Les investigations ont été confiées au deuxième district de la police judiciaire.

Thibault Stumm, l’avocat des victimes présumées, a déclaré au quotidien Le Monde que ses trois clientes ont déposé une plainte dans la soirée du lundi.

Il a également expliqué : « les faits remontent à plus de deux ans pour l’une d’entre elles, à un an pour une autre et de la période du confinement à jusqu’il y a un mois et demi » pour la troisième femme.

L’avocat a précisé : « mes clientes n’ont aucune volonté de s’exprimer médiatiquement ».
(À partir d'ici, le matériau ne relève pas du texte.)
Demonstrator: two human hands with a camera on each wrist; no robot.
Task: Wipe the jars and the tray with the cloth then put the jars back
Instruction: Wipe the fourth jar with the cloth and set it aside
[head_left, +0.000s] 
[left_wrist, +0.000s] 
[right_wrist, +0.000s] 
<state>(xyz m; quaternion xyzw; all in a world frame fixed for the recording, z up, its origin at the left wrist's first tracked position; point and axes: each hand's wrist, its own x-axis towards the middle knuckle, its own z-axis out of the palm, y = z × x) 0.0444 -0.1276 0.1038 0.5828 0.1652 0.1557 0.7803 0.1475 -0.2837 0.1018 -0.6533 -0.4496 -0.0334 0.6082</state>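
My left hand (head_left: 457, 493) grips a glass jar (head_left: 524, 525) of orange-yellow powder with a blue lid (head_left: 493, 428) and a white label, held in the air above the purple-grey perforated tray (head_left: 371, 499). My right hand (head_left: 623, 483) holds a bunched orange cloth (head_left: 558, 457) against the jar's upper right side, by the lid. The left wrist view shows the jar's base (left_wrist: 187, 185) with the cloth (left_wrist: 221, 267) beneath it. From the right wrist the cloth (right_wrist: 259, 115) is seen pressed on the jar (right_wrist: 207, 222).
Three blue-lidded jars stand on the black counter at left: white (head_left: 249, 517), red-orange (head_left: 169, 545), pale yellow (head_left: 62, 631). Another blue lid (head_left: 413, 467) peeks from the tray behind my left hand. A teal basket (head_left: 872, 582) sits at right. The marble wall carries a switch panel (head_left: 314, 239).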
Alors que Moha La Squale a annoncé la sortie de son nouvel album sur les réseaux sociaux, c’est par le même moyen de communication que l’affaire a débuté.

En effet, dans la nuit du samedi 5 au dimanche 6 septembre, « Romy », une jeune femme inscrite sur le réseau Instagram, a mis en ligne une série de témoignages de plusieurs femmes qui se disent avoir été victimes du rappeur.

Ces témoignages prennent la forme de capture d’écran de messages écrits, et décrivent le jeune homme comme étant « instable psychologiquement » et « dangereux ».

L’artiste de 25 ans, tout comme Élise Arfi, son avocate, n’ont pas encore réagi aux accusations de ces femmes.